Десяти лет, изгнанная из общества за невоспитанность, — тут-то и возникает книжечка, обтянутая пестрым шелком. И тут открывается утешение — в написанных строчках. Удивление никогда не будет забыто, и облегчение — тоже нет.
Ночью она просыпается, арендатор с женой все еще здесь, они выпили, граммофон играет «С тобой танцую я вдвоем…» Они тоже танцуют, за стеклянной дверью движутся их тени и вдруг застывают — визг, — госпожа арендаторша наступила на кота, нашего доброго, черного кота, он ласковый и старый, но на арендаторшу он злобно шипит, она завизжала, и все становится тихо. Полная недобрых предчувствий, ты бросаешься к окну, сияет луна, из дверей выходит арендатор с котом, он схватил его, он омерзительно ругается и с размаху бьет кота о стену сарая. Теперь ты знаешь, как могут хрустнуть кости, когда что-то, еще мгновение назад бывшее живым существом, тяжело падает на землю. А вдобавок — арендатор, он человек вспыльчивый, и вспыльчивость у него такая фундаментальная, — а вдобавок еще и кирпич. И тогда ты отходишь от окна и придерживаешь сестру, чтобы та не выглянула, и не удивляешься, что она, старшая, впервые повиновалась, словно и она чего-то боится. Сестра так никогда и не узнала, куда делся кот. Ах, лучше бы его разорвала бешеная собака, чем бешеный человек, лучше бы ему умереть где-либо в одиночестве, чем на глазах у отца.

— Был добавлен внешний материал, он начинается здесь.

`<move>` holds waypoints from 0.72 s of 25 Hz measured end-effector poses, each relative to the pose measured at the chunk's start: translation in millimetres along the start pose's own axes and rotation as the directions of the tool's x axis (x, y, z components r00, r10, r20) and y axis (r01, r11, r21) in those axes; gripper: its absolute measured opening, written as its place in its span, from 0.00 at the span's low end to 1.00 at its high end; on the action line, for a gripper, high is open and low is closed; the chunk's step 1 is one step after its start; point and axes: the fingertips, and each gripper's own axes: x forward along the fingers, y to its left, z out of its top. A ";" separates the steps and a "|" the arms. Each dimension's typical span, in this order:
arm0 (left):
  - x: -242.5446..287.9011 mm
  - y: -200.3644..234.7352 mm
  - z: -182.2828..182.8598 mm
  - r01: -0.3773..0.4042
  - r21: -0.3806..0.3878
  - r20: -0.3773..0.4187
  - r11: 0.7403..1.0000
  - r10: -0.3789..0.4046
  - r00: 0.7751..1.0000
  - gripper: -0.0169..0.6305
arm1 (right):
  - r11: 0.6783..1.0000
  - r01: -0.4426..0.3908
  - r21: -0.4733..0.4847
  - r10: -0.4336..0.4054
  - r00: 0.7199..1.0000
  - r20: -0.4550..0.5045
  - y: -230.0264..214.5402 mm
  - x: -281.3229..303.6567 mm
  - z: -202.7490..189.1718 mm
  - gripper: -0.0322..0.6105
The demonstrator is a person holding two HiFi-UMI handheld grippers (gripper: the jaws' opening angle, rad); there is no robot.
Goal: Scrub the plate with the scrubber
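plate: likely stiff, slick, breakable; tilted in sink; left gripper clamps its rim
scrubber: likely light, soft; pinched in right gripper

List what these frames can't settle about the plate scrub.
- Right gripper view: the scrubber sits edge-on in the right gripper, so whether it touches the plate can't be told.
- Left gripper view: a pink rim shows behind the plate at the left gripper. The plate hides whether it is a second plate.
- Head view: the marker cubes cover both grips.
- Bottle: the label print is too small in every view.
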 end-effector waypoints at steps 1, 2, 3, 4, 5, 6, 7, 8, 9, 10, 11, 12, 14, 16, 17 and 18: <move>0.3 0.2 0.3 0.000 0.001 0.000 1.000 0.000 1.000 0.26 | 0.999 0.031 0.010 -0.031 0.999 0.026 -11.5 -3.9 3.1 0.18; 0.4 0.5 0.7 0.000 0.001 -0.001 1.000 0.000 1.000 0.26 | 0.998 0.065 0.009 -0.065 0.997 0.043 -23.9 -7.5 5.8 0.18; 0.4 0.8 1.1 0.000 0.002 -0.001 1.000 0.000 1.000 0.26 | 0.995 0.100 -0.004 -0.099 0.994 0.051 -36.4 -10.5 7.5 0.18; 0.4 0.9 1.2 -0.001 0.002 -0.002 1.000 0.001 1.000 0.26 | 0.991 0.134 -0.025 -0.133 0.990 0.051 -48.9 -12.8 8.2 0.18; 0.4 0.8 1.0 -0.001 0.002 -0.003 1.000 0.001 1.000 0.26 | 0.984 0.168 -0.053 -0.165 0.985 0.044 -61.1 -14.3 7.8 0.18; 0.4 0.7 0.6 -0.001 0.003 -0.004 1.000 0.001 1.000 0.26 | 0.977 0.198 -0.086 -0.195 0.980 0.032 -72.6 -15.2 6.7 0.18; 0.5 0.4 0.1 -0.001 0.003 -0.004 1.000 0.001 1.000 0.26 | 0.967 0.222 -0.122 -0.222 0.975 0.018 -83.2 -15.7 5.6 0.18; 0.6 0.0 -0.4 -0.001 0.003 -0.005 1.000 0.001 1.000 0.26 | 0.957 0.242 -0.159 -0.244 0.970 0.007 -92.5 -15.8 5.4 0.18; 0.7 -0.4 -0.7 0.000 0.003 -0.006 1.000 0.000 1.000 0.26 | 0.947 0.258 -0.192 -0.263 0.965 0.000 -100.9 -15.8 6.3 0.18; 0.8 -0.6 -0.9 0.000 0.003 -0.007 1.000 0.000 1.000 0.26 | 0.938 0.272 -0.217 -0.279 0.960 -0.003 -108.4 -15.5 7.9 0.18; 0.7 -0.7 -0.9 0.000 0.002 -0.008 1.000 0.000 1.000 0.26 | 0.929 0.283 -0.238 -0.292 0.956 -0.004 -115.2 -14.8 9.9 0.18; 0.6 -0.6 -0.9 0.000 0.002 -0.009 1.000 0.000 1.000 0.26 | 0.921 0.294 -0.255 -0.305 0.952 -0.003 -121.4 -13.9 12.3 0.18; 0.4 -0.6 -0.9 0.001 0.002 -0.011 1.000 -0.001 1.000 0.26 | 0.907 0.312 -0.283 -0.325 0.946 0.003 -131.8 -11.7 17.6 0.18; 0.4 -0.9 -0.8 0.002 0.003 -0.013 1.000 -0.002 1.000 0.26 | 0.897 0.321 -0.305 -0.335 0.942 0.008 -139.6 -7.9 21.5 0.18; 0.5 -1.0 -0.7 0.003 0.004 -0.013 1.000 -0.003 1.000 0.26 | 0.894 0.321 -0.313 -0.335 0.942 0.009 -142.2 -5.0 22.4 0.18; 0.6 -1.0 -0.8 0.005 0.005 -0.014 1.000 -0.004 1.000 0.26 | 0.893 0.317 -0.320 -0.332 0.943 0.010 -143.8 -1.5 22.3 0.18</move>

Вот как оно бывает, когда нас при этом нет.
И тут начинаешь испытывать недоверие к белому дню и к безмятежным лицам. А ночью кот примащивается у тебя на груди, крупный черный зверь, и приходится вставать и бежать к постели, где спит девочка Аннемари, и угрожающим голосом говорить ей, чтобы она уступила место. Дрожа от страха, Аннемари повинуется, но когда на другое утро просыпаешься в чужой постели, ночь уже забыта, вот что всего тревожнее.